# CS care package to Marines in Fallujah



## BHahesy (Oct 12, 2005)

Hello Everyone,
I know that I am a noob and I hope that this is an acceptable proposition from me. The guy in the upper right corner of the picture is Corporal Cody V McGrew of the United States Marine Corps He is serving his 5th of an 8 month stay in Iraq with the 1st Recon Battalion. When here in the states they are located in Southern California at Camp Pendleton. 
View attachment 4716

I am wondering if anyone is interested in sending a care package to his battalion. I will cover the cost to ship and throw in some sticks myself. I am sure any and all donations will be greatly appreciated.
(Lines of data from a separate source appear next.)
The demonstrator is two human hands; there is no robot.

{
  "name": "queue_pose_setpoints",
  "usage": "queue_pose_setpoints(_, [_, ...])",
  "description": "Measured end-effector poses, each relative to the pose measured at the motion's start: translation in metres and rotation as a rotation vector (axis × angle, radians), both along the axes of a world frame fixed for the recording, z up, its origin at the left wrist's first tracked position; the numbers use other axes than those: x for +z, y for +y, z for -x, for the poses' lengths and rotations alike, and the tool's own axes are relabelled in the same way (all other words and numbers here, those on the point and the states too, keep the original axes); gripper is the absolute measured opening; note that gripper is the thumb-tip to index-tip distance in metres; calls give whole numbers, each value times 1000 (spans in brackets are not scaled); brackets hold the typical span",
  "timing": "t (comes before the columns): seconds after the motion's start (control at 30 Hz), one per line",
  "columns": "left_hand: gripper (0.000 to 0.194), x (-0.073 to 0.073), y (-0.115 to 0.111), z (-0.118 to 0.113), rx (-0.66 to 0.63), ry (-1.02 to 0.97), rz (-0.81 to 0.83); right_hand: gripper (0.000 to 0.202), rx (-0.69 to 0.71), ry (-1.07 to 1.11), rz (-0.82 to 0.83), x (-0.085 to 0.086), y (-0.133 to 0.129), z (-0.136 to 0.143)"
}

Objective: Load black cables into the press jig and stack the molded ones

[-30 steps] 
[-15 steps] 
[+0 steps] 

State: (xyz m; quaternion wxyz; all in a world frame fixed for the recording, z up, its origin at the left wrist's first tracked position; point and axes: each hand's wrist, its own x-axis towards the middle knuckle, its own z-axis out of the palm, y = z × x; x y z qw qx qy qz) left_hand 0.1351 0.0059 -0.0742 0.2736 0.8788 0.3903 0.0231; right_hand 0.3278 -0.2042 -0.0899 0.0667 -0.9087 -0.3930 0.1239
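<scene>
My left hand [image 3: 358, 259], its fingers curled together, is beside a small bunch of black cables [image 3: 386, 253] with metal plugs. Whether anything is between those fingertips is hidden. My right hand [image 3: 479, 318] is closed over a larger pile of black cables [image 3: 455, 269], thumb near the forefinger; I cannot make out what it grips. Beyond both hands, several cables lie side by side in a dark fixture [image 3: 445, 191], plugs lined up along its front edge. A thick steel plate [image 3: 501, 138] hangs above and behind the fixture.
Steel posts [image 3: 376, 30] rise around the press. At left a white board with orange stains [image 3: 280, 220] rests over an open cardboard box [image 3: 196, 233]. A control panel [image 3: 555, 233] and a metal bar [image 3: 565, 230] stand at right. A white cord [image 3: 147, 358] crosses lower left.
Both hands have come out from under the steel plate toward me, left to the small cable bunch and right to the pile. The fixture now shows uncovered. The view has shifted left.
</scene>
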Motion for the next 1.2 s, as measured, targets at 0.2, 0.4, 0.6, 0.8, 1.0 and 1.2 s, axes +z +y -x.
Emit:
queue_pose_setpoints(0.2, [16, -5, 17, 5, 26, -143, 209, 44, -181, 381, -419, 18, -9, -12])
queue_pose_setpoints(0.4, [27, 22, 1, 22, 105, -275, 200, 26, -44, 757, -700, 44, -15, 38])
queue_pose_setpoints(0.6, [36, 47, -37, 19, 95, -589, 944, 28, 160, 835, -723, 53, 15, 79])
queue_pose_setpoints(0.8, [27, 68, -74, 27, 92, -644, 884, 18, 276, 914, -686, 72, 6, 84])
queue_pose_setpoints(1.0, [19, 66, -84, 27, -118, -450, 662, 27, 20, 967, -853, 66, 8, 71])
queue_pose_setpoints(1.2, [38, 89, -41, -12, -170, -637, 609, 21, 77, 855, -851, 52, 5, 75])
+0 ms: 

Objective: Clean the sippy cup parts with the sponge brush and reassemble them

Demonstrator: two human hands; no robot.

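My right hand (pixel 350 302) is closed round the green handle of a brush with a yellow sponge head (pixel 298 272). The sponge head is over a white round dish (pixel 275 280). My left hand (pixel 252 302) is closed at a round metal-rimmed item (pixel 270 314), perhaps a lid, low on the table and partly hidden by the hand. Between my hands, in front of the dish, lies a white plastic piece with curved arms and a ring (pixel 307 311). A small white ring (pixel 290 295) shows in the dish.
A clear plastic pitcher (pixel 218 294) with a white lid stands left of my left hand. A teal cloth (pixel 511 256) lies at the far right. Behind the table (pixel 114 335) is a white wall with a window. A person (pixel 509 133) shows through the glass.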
Anyone interested let me know. I will post pictures of the shipment before it heads out. 
I figured that this could be a good way to support our troops, spread good word about CS, and possibly initiate "a Few good men" to the jungle. 
Let me know what you think,
BHahesy


----------



## joed (Nov 12, 2005)

I'll give you a hand with this one - Fallujah is a hot spot and the Marines seem to get a lot of the nasty jobs - Keep me posted:w


----------



## SeanGAR (Jul 9, 2004)

Hell yes ... PM coming in a sec.


----------



## LT Rich (Sep 7, 2005)

Wow, i wish i could hop in on this, but I'm affraid the sticks would be kindling by the time they got from here to the States and back again...

I hope all the gorillas here jump in on this, these guys could really use a smoke! Thanks for getting this together Bhahesy. Looks like CS is going to have an Afghanistan chapter and an Iraq chapter... Maybe it will deflect some of the death and destruction you all have been dealing us!

LT :gn


----------



## djmoniz (Dec 16, 2005)

I'm in on this. Sending PM.


----------



## Roger Miller" (Apr 15, 2004)

Sure: i'd love to help out. Had bad timing on the other shipments to the troops. PM sent.

How do you know Corporal Cody V McGrew? Just curious.

_____
rm


----------



## colgate (Jan 18, 2005)

You Machiavellian types will (not) enjoy this read. GB had a larger population than Iran in 1950? (best Johnny Carson voice) I.did.not.knowthat. Just damn. Motherfarkers are baby pumping machines. In 2 years the baby boomers in Iran will average 17 years of age.

http://opinion.telegraph.co.uk/opinion/main.jhtml?xml=/opinion/2006/01/15/do1502.xml


----------



## BrewMeister (Jan 12, 2006)

I'd like to help out, any limits, suggestions, prohibitions? :u


----------



## colgate (Jan 18, 2005)

I will donate some cigars. Please advise where to send.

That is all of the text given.